General information:
- popinfo file contains population info such as: MAF; alternate allele freq; genotype counts; call rate; gene-based annotations via CGI (if it's in a gene, what the gene name is, what part of the gene; if it's a coding variant, whether it's missense, nonsense, stopgain, stoploss, splicing; what exon or intron it's in; which # amino acid is affected
- all numbers based on genomic coordinates (such as the exon number affected by a given variant, or the variant's position) are 0-based not 1-based, i.e. counting starts from exon 0
- popinfo file integrates annotations such as SIFT and GERP scores from dbNSFP but dbNSFP is not necessary. dbNSFP (the most recent iteration I used was 2.0b3) seemed to be missing scores for some SNVs that ought to have SIFT/GERP scores; not sure wh
To generate popinfo file:
- sub_listtestvar.sh (example submission script) 1. Use cgatools listvariants to generate file with all variants in the genomes in question (I limited it to VQHIGH variants only but this is optional). 2. Use cgatools testvariants to generate file with "genotypes" (test for presence of a given variant in each genome).
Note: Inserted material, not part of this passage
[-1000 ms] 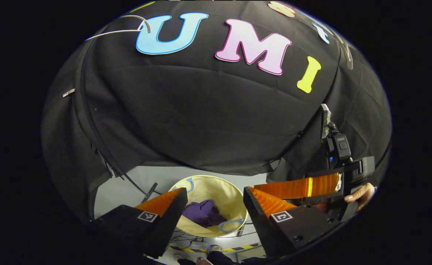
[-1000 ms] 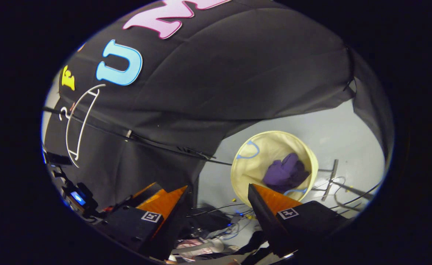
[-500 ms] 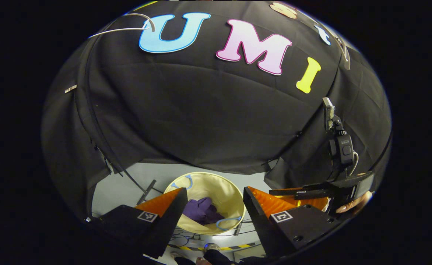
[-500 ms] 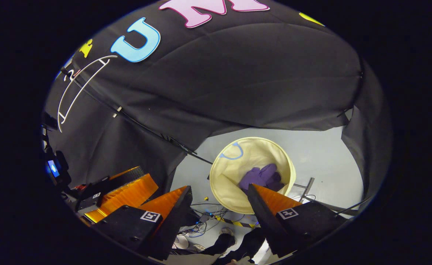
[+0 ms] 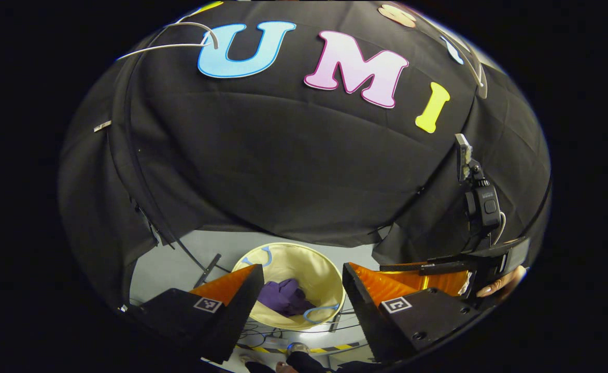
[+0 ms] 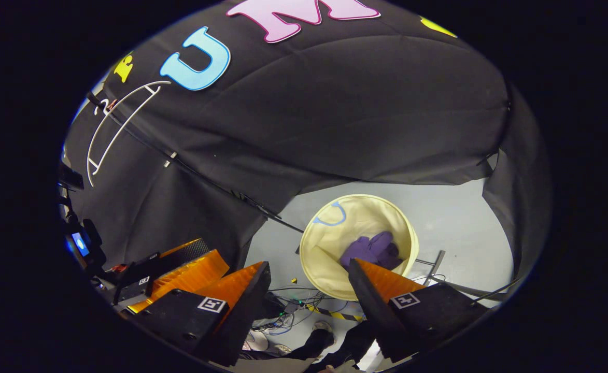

- sub_genelistvar.sh (example submission script) 1. Use CGI's unofficial Generate_Gene_ListVariants_From_Gene_File_0_1_4 to get gene-based annotations for variants. Unfortunately cgatools testvariants and listvariants don't retain the gene-based annotation information!!!
- Run split_by_chr.pl to split the files generated in steps 1 and 2 by chromosome (for faster processing/batching)
- runsub_popinfo.sh (example submission script): Generate popinfo file
- Not implemented yet, but if samtools-associated programs bgzip/tabix is installed, should use that to compress the popinfo file for quick/better lookup (instead of reading through the popinfo file line by line).